You are viewing a plain text version of this content. The canonical link for it is here.
Posted to common-user@hadoop.apache.org by Dibyendu Karmakar <di...@gmail.com> on 2013/04/11 12:19:12 UTC

UNDERSTANDING HADOOP PERFORMANCE

Hi everyone,
I am testing hadoop performance. I have come accross the following parameters:
1. dfs.replication
2. dfs.block.size
3. dfs.heartbeat.interval   (dafault: 3)
4. dfs.blockreport.intervalMsec   (default: 3600000)
5. dfs.namenode.handler.count   (default: 10)
6. dfs.datanode.handler.count   (default: 3)
7.dfs.replication.interval    (default: 3)
8.dfs.namenode.decomission.interval    (default: 300)

I have successfully tested 1 and 2 parameters. But the rest of the
parameters starting from dfs.heartbeat.interval is confusing me a lot.

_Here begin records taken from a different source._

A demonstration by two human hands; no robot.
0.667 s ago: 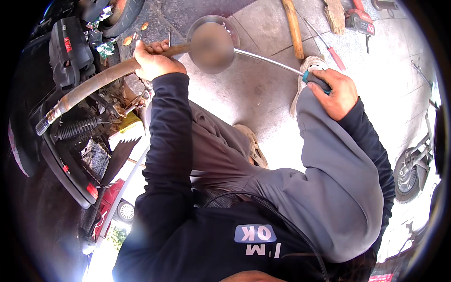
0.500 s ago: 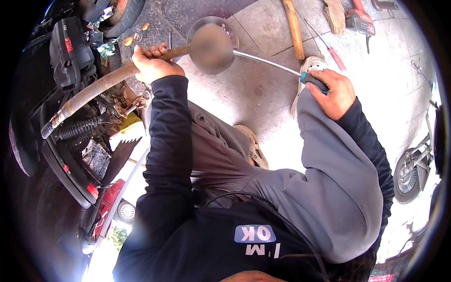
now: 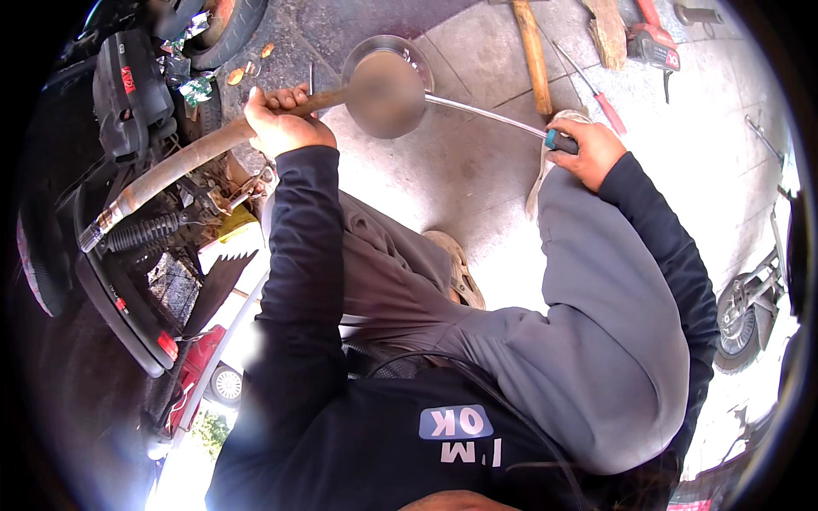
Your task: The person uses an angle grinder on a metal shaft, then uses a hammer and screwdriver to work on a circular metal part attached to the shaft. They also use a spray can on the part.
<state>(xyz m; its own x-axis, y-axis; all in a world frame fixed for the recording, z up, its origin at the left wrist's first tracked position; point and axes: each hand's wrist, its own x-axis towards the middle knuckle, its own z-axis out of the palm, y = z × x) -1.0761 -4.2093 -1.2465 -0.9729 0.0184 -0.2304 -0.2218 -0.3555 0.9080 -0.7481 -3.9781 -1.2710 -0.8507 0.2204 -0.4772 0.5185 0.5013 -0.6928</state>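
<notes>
A curved, brown, worn pipe [image 3: 175, 166] runs from the left across my lap side, its far end at a round brown part [image 3: 386, 95] that is blurred. My left hand [image 3: 290, 123] is closed around the pipe near that round part. In my right hand [image 3: 595, 152] is a screwdriver [image 3: 490, 113] with a teal and black handle, gripped above my right knee. Its long shiny shaft points left and meets the edge of the round part; the tip is hidden. Behind the round part shows a circular rim [image 3: 417, 58].
A wooden-handled tool [image 3: 532, 60], a red-handled screwdriver [image 3: 610, 113], a piece of wood [image 3: 607, 36] and a red power tool [image 3: 654, 44] lie beyond my right foot. Motorbike parts with a coil spring [image 3: 143, 233] and a toothed dark piece [image 3: 220, 288] crowd the left.
My right hand has shifted slightly left and up, its fingers now covering more of the screwdriver handle. The pipe and my left hand have moved only a few pixels.
</notes>
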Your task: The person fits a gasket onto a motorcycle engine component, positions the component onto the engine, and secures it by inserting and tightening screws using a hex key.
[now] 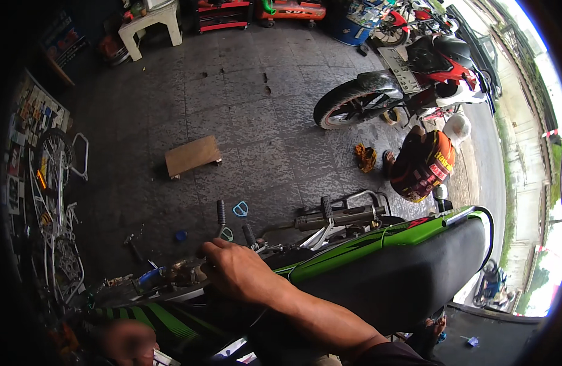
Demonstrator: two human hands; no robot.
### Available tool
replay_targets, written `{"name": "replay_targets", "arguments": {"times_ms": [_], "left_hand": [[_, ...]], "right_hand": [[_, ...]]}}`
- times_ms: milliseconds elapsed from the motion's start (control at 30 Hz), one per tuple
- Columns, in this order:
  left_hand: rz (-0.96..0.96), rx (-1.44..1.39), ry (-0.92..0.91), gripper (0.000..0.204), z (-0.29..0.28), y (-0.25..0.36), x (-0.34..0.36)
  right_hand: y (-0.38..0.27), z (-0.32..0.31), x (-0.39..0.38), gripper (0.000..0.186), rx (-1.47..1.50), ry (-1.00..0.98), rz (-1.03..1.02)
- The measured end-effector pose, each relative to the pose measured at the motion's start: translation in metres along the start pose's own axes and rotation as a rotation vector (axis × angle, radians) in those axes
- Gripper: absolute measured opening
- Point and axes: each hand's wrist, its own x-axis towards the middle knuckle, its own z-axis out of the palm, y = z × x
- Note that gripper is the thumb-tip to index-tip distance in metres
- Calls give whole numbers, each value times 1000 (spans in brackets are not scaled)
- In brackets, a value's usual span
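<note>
- Grey stone-tiled floor (244, 116) of an open workshop; a low wooden board (192, 155) lies on it.
- Coloured packets and cards (31, 122) hang on the left wall.
- Right hand (238, 271), fingers curled together, rests on the green motorcycle (354, 250) near its engine; what they pinch is unclear.
- Left hand (125, 341) is blurred; fingers can't be told.
</note>
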Motion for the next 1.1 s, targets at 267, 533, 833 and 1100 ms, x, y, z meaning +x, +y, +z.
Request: {"name": "replay_targets", "arguments": {"times_ms": [267,533,833,1100], "left_hand": [[-101,-16,78,37,-3,3,-1],[-140,50,246,46,-1,-10,-11],[-226,111,312,37,1,-2,18],[-211,-372,652,44,-24,-11,16]], "right_hand": [[-4,11,0,22,56,-45,-9],[-7,6,-3,20,151,-44,-31],[-9,-30,3,20,427,447,230],[-18,4,10,23,479,277,263]]}}
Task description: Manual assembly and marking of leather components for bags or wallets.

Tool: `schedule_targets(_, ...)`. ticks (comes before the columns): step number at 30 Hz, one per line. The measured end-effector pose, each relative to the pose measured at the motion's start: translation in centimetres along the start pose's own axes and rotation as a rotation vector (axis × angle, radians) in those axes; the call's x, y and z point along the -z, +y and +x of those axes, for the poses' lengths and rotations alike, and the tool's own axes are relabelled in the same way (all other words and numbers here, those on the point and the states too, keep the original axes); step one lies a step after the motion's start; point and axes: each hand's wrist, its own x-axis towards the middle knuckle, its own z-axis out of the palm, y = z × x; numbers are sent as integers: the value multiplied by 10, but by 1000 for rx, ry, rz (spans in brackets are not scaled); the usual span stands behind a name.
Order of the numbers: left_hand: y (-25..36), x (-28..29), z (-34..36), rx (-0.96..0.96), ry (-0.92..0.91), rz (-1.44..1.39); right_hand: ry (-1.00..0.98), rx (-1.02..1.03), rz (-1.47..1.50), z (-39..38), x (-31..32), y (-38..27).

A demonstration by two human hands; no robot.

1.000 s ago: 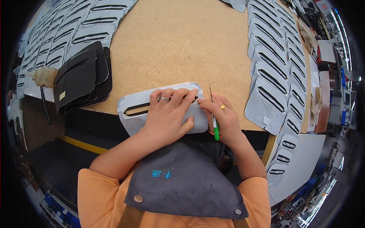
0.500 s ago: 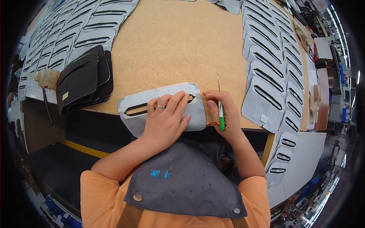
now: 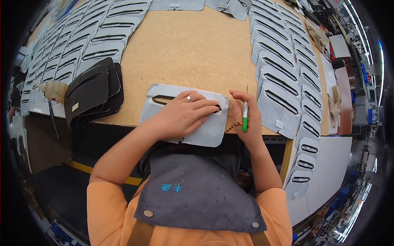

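A light grey fabric panel (image 3: 205, 133) with a long dark-edged slot lies at the table's near edge, its front part hanging over. My left hand (image 3: 186, 115), a ring on one finger, rests flat across it and covers the middle of the slot; its fingertips touch the slot's right end. Just right of the panel, my right hand (image 3: 251, 123) is closed around an awl (image 3: 245, 117) with a white and green handle. The awl's thin metal point aims away from me. An orange and black twisted cord (image 3: 233, 126) hangs beside the handle.
Overlapping rows of similar slotted grey panels lie at the left (image 3: 108, 37) and right (image 3: 283, 100). Folded dark brown pieces (image 3: 88, 90) are stacked at the left edge, beside a cream-coloured bottle (image 3: 53, 89) with a nozzle. More grey panels (image 3: 176, 4) lie along the far side.
The panel has shifted right and turned slightly, with my left hand moving along on it. My right hand, holding the awl, has moved a little right and away from me.
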Motion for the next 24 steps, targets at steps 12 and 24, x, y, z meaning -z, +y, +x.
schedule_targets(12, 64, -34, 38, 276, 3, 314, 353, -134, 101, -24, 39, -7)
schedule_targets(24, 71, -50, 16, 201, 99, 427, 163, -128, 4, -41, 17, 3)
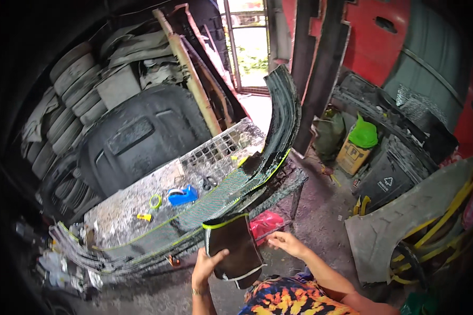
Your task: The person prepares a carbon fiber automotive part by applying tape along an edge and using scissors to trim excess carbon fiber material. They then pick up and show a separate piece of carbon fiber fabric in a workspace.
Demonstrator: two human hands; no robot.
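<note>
My left hand (pixel 207 262) grips a dark, flexible cloth piece (pixel 234 247) by its left side, thumb across the front. Yellow-green tape runs along the cloth's top edge, and pale strips line its sides and bottom. Just right of the cloth is my right hand (pixel 289 244), its fingers pinched together; whatever they hold is too small to make out. Beyond both hands, a long curved car-body part (pixel 184 226) lies along the worktable (pixel 115 223). Woven grey material with yellow-green tape at its edges covers much of it, and its far right end curves upward.
On the table are a blue tape dispenser (pixel 183 196), a yellow-green tape roll (pixel 155 201), a small yellow tool (pixel 144 217) and scissors (pixel 209 182). A black hood (pixel 136 136) leans behind. A grey fender (pixel 373 226), a bin (pixel 386 178) and a cardboard box (pixel 352 156) stand right.
</note>
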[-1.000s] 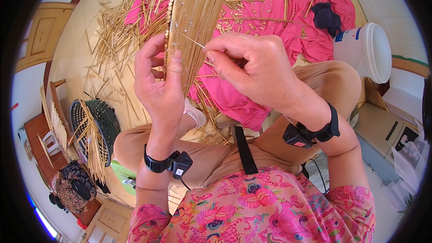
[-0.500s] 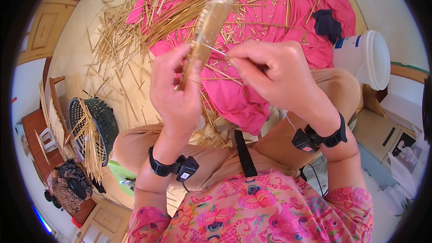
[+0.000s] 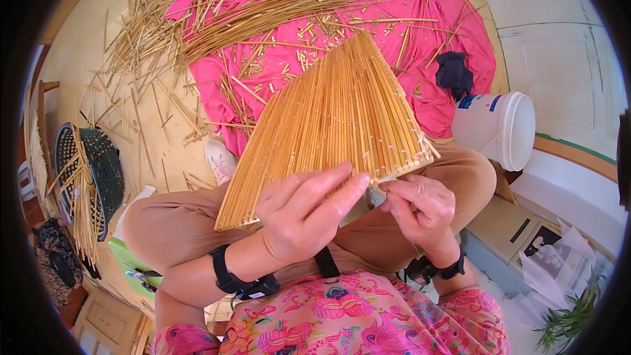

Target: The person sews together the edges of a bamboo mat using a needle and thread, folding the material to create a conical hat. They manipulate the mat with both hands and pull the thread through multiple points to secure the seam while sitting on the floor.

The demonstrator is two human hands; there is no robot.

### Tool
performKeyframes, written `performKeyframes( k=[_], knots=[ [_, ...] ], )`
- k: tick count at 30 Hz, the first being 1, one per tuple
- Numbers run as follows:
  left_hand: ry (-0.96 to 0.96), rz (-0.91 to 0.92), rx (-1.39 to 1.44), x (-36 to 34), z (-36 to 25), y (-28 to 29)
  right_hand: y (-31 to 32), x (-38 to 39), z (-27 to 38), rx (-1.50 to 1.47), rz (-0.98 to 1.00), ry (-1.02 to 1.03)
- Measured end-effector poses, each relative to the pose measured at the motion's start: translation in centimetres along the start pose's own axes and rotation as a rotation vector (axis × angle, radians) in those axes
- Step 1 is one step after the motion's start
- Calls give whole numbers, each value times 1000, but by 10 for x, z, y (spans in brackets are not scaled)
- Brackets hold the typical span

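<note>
From the head view I see a flat mat of bound straw stalks (image 3: 335, 125) held up over the lap, fanned wider toward its far end and tilted so its near edge sits at the hands. My left hand (image 3: 305, 213) lies across the near lower edge of the mat, fingers stretched flat along the stalks and thumb underneath, so it is clamped on the mat. My right hand (image 3: 420, 207) is just beside it at the mat's near right corner, fingertips pinched together against the edge; I cannot tell whether it grips a single stalk or a thread there. The two hands are close together but not touching. Both wrists carry black straps (image 3: 240, 279). Beneath the mat I see tan trousers (image 3: 177, 223) with knees bent out to either side, and a floral pink top (image 3: 342, 315) at the lower edge. On the floor beyond, a pink cloth (image 3: 420, 20) is spread out with loose straw (image 3: 263, 20) scattered over it and over the bare floor to the left. A white bucket (image 3: 499, 128) stands to the right, near the knee, with a dark rag (image 3: 455, 72) on the cloth behind it. A dark woven basket (image 3: 98, 171) holding stalks stands at far left.
</note>
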State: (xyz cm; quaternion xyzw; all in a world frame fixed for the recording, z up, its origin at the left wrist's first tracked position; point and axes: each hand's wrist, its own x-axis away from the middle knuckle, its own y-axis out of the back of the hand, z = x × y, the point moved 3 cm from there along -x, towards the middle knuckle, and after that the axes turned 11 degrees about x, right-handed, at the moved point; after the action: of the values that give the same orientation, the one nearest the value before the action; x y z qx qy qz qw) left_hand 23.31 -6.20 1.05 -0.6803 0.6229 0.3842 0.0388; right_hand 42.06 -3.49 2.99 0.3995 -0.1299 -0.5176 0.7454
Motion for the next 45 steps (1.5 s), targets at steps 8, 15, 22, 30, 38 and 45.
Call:
performKeyframes(
  k=[8,15,22,30,38,45],
  knots=[
    [39,106,42,2,-8,2,-2,9,2,38,21,-73],
    [66,99,51,-1,-6,2,0,5,0,70,34,-50],
    [110,90,59,0,-6,2,2,5,0,75,65,-49],
    [91,107,78,-2,-7,2,-2,13,0,44,47,-178],
    [20,143,108,3,-11,-5,-9,24,7,-93,45,-430],
    [-108,272,115,3,-13,-3,-2,47,-1,-456,102,-722]
  ],
)
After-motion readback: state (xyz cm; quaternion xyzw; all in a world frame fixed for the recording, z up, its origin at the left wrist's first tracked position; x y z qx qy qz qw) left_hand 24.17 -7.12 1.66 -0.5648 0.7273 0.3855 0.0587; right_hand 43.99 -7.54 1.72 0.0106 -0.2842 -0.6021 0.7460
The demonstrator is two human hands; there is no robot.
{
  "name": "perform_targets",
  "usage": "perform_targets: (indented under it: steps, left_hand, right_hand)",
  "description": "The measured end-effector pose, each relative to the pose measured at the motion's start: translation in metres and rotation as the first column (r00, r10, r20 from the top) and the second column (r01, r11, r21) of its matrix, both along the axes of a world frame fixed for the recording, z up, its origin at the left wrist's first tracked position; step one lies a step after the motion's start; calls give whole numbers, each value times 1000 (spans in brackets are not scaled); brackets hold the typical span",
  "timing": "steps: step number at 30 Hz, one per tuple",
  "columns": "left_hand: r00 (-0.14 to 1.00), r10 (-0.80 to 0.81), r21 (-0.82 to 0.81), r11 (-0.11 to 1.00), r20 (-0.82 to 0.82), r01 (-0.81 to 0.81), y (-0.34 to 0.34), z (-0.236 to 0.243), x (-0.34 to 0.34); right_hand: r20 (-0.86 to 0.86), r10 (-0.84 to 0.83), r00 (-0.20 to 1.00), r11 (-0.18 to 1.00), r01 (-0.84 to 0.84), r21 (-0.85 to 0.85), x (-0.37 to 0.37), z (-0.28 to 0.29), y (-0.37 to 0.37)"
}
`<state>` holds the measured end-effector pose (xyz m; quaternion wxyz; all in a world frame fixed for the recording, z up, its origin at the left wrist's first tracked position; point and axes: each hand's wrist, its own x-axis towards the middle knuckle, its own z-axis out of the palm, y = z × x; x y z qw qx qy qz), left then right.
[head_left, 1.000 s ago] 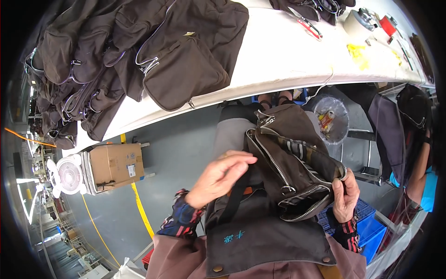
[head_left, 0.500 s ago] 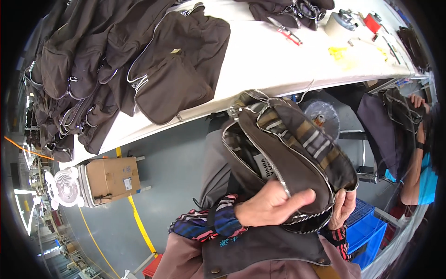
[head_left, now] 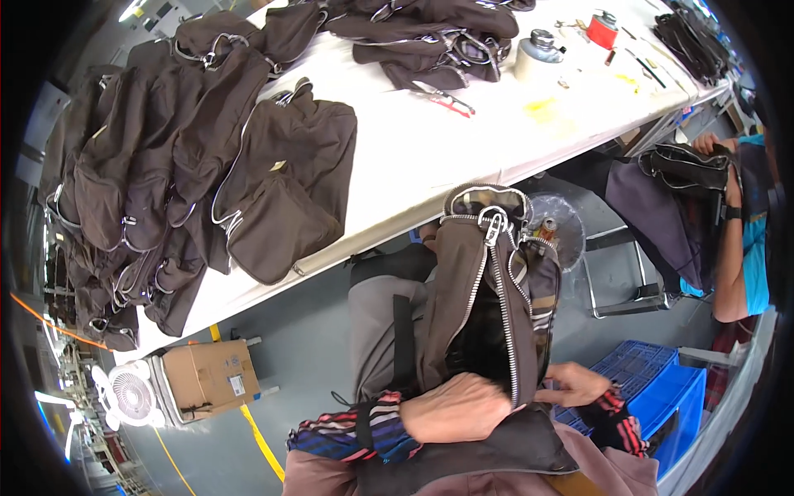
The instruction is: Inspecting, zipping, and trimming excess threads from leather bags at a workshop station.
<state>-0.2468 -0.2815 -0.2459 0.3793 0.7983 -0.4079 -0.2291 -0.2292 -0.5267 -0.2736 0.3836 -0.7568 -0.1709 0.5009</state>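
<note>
A dark brown fabric bag rests across my lap, its silver zips undone and its main pocket gaping dark. Plaid lining shows at its far end and along its right side. At the near end, my left hand is curled closed on the bag's edge, its fingertips partly hidden. Just to the right, my right hand pinches the bag's near right edge between thumb and fingers. A large silver zip puller lies at the far end of the long zip.
Brown bags are heaped on the white table, beside red-handled snips and a pale glue pot. A blue crate stands at right, near a co-worker's arm. A carton and fan are at left.
The bag has swung round so its long zip now runs straight away from me. My left hand has moved down to its near end; my right hand has shifted left. The view has shifted too.
</note>
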Motion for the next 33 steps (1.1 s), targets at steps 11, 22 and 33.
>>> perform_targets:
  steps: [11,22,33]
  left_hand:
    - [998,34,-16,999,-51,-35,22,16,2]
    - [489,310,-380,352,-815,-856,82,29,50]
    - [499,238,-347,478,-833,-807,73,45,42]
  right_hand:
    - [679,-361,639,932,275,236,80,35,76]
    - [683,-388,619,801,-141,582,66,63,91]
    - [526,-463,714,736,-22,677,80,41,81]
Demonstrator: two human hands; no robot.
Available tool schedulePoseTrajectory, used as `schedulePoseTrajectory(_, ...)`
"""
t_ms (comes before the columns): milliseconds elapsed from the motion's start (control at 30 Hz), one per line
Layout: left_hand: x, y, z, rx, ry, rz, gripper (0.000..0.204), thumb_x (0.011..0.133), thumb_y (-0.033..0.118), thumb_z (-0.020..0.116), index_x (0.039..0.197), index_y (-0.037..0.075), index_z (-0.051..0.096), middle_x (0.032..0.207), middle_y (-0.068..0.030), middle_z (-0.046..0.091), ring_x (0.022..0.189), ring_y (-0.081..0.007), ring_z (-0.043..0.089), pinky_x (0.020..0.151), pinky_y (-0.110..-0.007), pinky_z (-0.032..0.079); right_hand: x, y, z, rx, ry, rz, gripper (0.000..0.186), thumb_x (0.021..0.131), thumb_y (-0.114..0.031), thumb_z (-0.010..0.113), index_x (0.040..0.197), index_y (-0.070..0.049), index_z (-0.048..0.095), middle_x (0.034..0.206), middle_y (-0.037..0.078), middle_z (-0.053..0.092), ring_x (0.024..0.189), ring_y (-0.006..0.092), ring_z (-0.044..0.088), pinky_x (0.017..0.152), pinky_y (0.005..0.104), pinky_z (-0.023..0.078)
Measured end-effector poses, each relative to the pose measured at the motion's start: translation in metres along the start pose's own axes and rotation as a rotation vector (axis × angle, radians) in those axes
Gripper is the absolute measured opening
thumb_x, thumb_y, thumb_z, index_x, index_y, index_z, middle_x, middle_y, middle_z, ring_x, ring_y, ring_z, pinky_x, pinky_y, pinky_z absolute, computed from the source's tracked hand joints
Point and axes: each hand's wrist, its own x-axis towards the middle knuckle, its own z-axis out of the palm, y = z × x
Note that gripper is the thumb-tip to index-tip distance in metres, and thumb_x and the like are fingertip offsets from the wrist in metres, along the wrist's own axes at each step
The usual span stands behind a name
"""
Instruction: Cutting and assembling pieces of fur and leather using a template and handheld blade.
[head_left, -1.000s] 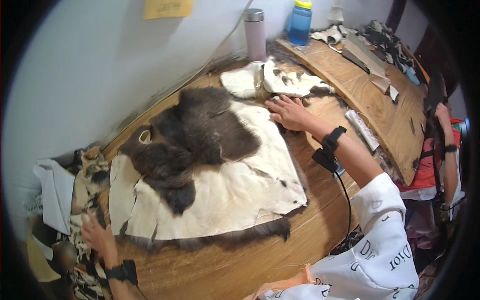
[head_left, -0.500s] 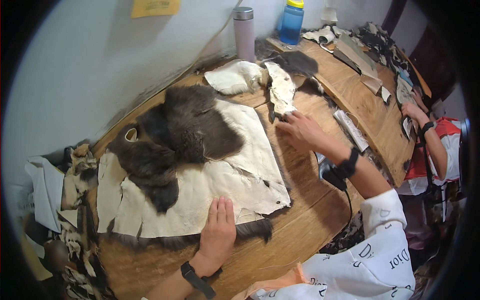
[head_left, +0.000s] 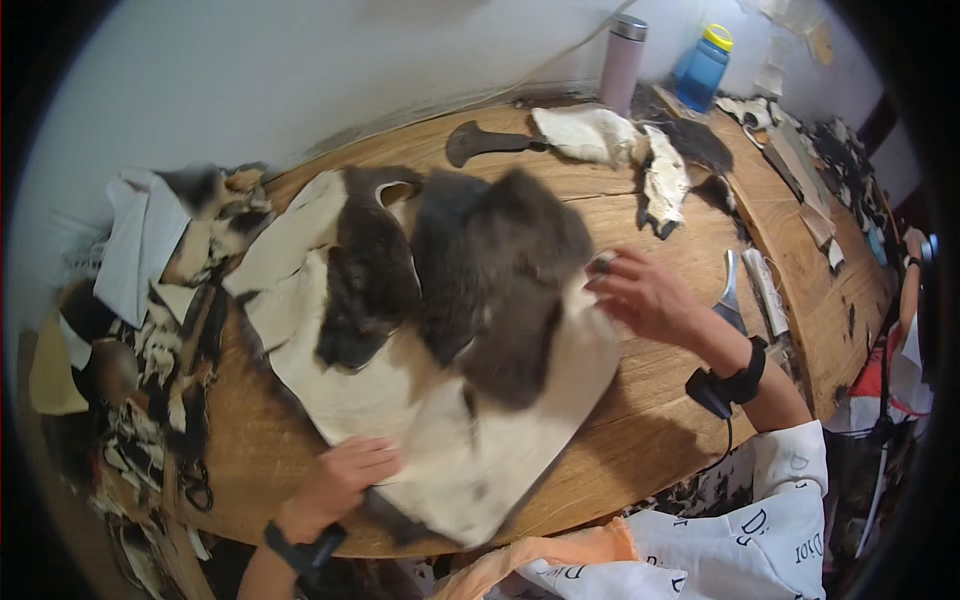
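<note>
wooden table point(head_left: 270, 450); left hand point(head_left: 345, 475) on pale hide point(head_left: 350, 400)

Whitish wall point(head_left: 350, 60): stands beyond your left fingers point(head_left: 380, 462) and your right fingers point(head_left: 617, 283) alike, with grey scuffing along its foot.
Wall papers point(head_left: 820, 45): small pale and tan pieces, well beyond your right fingers and off to their right.
Wooden surface point(head_left: 260, 410): light brown and grained, with seams; you have it below and around the fingers of both hands, its edges bowed by the lens.
Second wooden top point(head_left: 815, 310): to the right of your right fingers, its thick edge toward them.
Dark upright strip point(head_left: 880, 120): far beyond and right of your right fingers; you cannot tell its kind.
Light: soft, brightest on the wall beyond your right fingers.
</note>
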Motion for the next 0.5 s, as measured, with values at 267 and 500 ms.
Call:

On increment of those parameters, will the hadoop perform better? (
considering separately for read and write operation )...
OR, do I have to decrease those parameters to have hadoop perform better?

Anyone please help. If possible please explain
dfs.namenode.hanlder.count and dfs.datanode.handler.count i.e. what
these two parameters do?

Thank you
-- 
Dibyendu Karmakar,
< dibyendu.dets@gmail.com >

Re: UNDERSTANDING HADOOP PERFORMANCE

Posted by MARCOS MEDRADO RUBINELLI <ma...@buscapecompany.com>.
dfs.namenode.handler.count and dfs.datanode.handler.count control how many concurrent threads the server will have to handle incoming requests. The default values should be fine for smaller clusters, but if you have a lot of simultaneous HDFS operations, you may see performance gains by increasing these numbers. Just make sure you have the memory to spare and adjust your heap sizes accordingly.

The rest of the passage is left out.